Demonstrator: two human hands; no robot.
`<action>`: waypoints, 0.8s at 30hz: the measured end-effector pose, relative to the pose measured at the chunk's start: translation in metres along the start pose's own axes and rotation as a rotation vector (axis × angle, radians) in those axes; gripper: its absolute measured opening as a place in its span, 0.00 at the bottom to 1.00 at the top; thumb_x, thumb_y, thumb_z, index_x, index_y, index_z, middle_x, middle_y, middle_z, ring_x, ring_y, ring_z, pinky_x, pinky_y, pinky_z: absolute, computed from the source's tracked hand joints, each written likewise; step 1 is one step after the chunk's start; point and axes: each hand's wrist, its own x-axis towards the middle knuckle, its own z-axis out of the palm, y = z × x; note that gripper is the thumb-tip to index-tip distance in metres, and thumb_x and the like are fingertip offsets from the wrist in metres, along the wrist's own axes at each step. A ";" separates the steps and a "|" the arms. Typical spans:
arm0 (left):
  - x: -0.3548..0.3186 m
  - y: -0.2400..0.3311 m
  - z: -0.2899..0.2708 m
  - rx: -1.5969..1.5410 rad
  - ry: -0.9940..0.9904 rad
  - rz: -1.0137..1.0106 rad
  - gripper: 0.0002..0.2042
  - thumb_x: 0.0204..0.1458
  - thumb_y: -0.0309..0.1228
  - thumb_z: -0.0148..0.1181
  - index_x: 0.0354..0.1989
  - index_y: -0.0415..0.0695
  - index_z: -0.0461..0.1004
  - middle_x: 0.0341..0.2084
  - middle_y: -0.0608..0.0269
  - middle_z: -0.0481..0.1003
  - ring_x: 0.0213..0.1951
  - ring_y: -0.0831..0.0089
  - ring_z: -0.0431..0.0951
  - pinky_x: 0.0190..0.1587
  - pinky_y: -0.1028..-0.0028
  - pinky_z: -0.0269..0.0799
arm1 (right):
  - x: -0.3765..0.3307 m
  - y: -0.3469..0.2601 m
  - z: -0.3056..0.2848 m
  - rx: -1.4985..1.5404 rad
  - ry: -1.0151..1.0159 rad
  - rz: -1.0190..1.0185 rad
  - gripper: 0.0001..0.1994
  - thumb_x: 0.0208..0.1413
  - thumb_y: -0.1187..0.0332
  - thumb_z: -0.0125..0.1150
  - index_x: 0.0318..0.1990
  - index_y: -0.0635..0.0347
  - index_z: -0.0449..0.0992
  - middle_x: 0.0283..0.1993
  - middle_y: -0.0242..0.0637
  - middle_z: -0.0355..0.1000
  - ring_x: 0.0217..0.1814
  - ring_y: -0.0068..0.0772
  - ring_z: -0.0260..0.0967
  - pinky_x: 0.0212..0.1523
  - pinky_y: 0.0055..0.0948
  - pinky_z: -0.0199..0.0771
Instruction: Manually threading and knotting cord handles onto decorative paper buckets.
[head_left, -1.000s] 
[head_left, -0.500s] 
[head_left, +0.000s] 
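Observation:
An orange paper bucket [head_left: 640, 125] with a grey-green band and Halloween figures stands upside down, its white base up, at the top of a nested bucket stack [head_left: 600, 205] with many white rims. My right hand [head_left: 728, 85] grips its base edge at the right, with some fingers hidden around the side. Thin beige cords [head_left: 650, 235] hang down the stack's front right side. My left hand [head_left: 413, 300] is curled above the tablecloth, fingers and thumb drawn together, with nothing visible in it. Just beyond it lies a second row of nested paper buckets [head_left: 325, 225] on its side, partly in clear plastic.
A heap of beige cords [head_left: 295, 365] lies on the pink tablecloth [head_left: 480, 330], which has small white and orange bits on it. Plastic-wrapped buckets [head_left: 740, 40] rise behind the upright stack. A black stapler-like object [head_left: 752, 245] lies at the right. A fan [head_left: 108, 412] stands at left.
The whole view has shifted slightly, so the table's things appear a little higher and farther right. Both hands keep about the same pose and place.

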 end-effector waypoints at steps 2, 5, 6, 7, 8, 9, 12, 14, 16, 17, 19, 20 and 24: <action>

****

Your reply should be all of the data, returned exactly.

→ YOUR SOLUTION
Demonstrator: two human hands; no robot.
`<action>`: waypoints, 0.8s at 30hz: the measured end-effector pose, relative to the pose measured at the chunk's start: translation in metres along the start pose's own axes and rotation as a rotation vector (axis × angle, radians) in those axes; gripper: its absolute measured opening as a place in its span, 0.00 at the bottom to 1.00 at the top; thumb_x, thumb_y, thumb_z, index_x, index_y, index_z, middle_x, middle_y, middle_z, ring_x, ring_y, ring_z, pinky_x, pinky_y, pinky_z: absolute, computed from the source's tracked hand joints, each written likewise; step 1 is one step after the chunk's start; point and axes: each hand's wrist, its own x-axis towards the middle knuckle, its own z-axis out of the palm, y = z × x; note that gripper is the thumb-tip to index-tip distance in metres, and thumb_x and the like are fingertip offsets from the wrist in metres, along the wrist's own axes at each step. A ";" separates the steps and a "|" the arms. Typical spans:
arm0 (left):
  - x: -0.3548..0.3186 m
  - y: -0.2400..0.3311 m
  - z: -0.2899..0.2708 m
  - rx: -1.5969..1.5410 rad
  - ry: -0.9940..0.9904 rad
  - rz: -1.0137..1.0106 rad
  - gripper: 0.0002..0.2042
  - thumb_x: 0.0204..0.1458
  - thumb_y: -0.0309..0.1228
  - thumb_z: -0.0148..0.1181
  - index_x: 0.0354..0.1989
  - index_y: -0.0415..0.0695
  - index_z: -0.0461..0.1004
  - middle_x: 0.0341..0.2084
  - middle_y: -0.0608..0.0269
  - middle_z: -0.0481..0.1003
  - ring_x: 0.0213..0.1951
  - ring_y: -0.0831..0.0089
  - ring_z: -0.0431..0.0951
  - pinky_x: 0.0190..0.1587
  - pinky_y: -0.1028..-0.0028
  - pinky_z: -0.0269..0.0799
arm1 (right):
  - x: -0.3765..0.3307 m
  - y: -0.3469..0.2601 m
  - z: -0.3056..0.2848 m
  - rx: -1.4985..1.5404 rad
  - ry: -1.0151..1.0159 rad
  - rz: -1.0190..1.0185 rad
  - gripper: 0.0001..0.1994
  - thumb_x: 0.0208..0.1413
  - thumb_y: -0.1187..0.0332
  - thumb_z: -0.0125..0.1150
  - index_x: 0.0318..0.1990
  - index_y: -0.0635..0.0347
  - index_z: -0.0449..0.0992
  - middle_x: 0.0283..0.1993
  - middle_y: -0.0242..0.0637
  - middle_z: -0.0355..0.1000
  - ring_x: 0.0217..0.1814
  - ring_y: -0.0068..0.0772
  - ring_z: -0.0260..0.0967
  - pinky_x: 0.0212..0.1523
  - pinky_y: 0.0055..0.0948
  - pinky_z: -0.0199..0.0771
Instruction: Manually threading and knotting cord handles onto decorative paper buckets.
[head_left, -1.000s] 
[head_left, -0.500s] 
[head_left, +0.000s] 
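Observation:
An orange paper bucket [head_left: 640, 125] with a grey-green band and Halloween figures stands upside down, its white base up, at the top of a nested bucket stack [head_left: 600, 205] with many white rims. My right hand [head_left: 728, 85] grips its base edge at the right, with some fingers hidden around the side. Thin beige cords [head_left: 650, 235] hang down the stack's front right side. My left hand [head_left: 413, 300] is curled above the tablecloth, fingers and thumb drawn together, with nothing visible in it. Just beyond it lies a second row of nested paper buckets [head_left: 325, 225] on its side, partly in clear plastic.
A heap of beige cords [head_left: 295, 365] lies on the pink tablecloth [head_left: 480, 330], which has small white and orange bits on it. Plastic-wrapped buckets [head_left: 740, 40] rise behind the upright stack. A black stapler-like object [head_left: 752, 245] lies at the right. A fan [head_left: 108, 412] stands at left.
The whole view has shifted slightly, so the table's things appear a little higher and farther right. Both hands keep about the same pose and place.
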
 end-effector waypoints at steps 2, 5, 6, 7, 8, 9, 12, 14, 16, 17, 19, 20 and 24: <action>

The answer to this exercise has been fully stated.